3.2. Electrochemiluminescence (ECL) Immunoassay for the Detection of BoNT/B
MA2400 96-Well standard ECL plates (Meso Scale Discovery or MSD, Gaitherburg, MD, USA) were treated with 30 µL/well of a 2 µg/mL solution of anti-BoNT/B specific mAb MCS-6-27 in PBS and 0.05 M carbonate-bicarbonate buffer pH 9.6 and stored in 4 °C until use. Plates were blocked with 200 µL/well of Tris-Buffered Saline pH 8.0 (TBS: 0.05 M Tris, 0.138 M NaCl, 0.027 M KCl), 0.05% Tween-20 and 3% nonfat milk (TBS-T-NFM) for 1 h with shaking at 37 °C. Next, 30 µL/well of BoNT/B standards (ranging from 10,000 to 0.64 pg/mL) in TBS-T-NFM as well as serum samples (diluted 50% serum to buffer), were added and the microassay plates incubated at 37 °C with shaking for 1 h. Plates were then washed 3× with TBS-T buffer. For BoNT/B detection, 30 µL/well of a 2 µg/mL solution of biotinylated BoB92-32 was added to the wells. The plates were then incubated at 37 °C for 1 h, washed 3× in TBS-T µL. The plates were then incubated at 37 °C for 1 h, washed 3× in TBS-T. A 30 µL/well of a 1:1000 dilution of a ruthenium-conjugated SULFO-TAG™ Streptavidin (MSD) was then added and the plates incubated for 1 h at 37 °C with shaking followed with 3× washes with TBS-T buffer and the addition of 200 µL/well of 1× Read Buffer T with surfactant (MSD) before reading with a Sector Imager 2400 (MSD). Rabbit anti-BoNT/B polyclonal antibodies were also used instead of BoB92-32. Following incubation with 2 µg/mL rabbit antibodies, the assay plate is then incubated with a biotinylated goat anti-rabbit antibody, followed by addition of a ruthenium-conjugated SULFO-TAG™ Streptavidin. The amount of toxin present in sera was determined by comparison to the toxin standards in TBS-T-NFM included on each plate and by comparing the unknown signal to that of the buffer standard using the MSD Discovery Workbench software program (MSD).
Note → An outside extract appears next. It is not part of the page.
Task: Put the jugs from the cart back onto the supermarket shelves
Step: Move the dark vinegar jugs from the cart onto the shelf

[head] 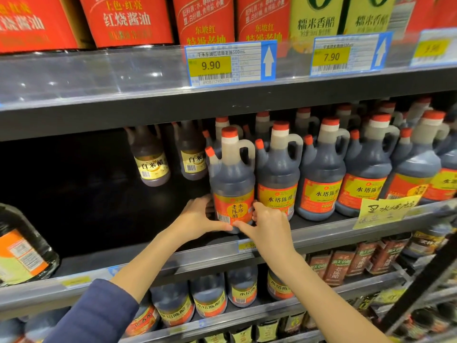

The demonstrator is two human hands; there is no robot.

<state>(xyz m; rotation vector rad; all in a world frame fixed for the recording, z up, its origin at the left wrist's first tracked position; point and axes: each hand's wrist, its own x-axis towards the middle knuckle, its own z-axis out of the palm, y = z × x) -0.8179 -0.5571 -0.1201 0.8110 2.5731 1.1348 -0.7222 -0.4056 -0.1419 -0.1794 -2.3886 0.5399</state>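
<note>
A dark vinegar jug point(232, 179) with an orange cap and an orange-and-yellow label stands upright on the middle shelf point(153, 253), at the left end of a row of matching jugs point(321, 174). My left hand point(200, 215) cups the jug's lower left side. My right hand point(268, 222) presses its lower right side, thumb under the label. Both hands grip the base. The cart is out of view.
Two smaller bottles point(150, 162) with yellow labels stand further back on the same shelf, with dark open space to their left. A large jug point(22, 246) sits at the far left. Red and green cartons fill the upper shelf; more jugs point(210, 298) stand below.
</note>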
Each plate contained standards and samples in duplicate wells. The statistical significance of the ECL assays was determined using the Prism 6 program. LOD was determined by with standard equations in the Discovery Workbench software program. The LODs were reported as mean plus the standard error of the mean (SEM, n ≥ 4). Results from a typical standard curve for BoNT/B is shown in Figure 1A.
3.3. Mouse Intoxication and Neutralization Models
For the mouse systemic model, random groups of at least 10 mice were injected intravenously (IV) into the lateral tail vein with 100 µL of 10,000 pg/mL of BoNT/B holotoxin in phosphate gelatin buffer. 1000 pg/mouse is equivalent to about 80 intraperitoneal (IP) mouse LD50. In the oral model, 10 mice were treated with 0.06 µg each, equivalent to three mouse oral LD50, in 100 µL BoNT/B complex diluted in phosphate gelatin buffer via gavage using round-ended Popper needles. MAbs were diluted in sterile PBS, 100 µL of antibody solution were introduced iv into mice, either prior to or post-intoxication at indicated times. Surviving mice were monitored for at least 10 days for symptoms of intoxication or death. Health statuses of mice were observed over a 21-day period. All animal use protocols described here were approved by the Animal Care and Use Committee of the USDA, Western Regional Research Center, Albany, CA, USA.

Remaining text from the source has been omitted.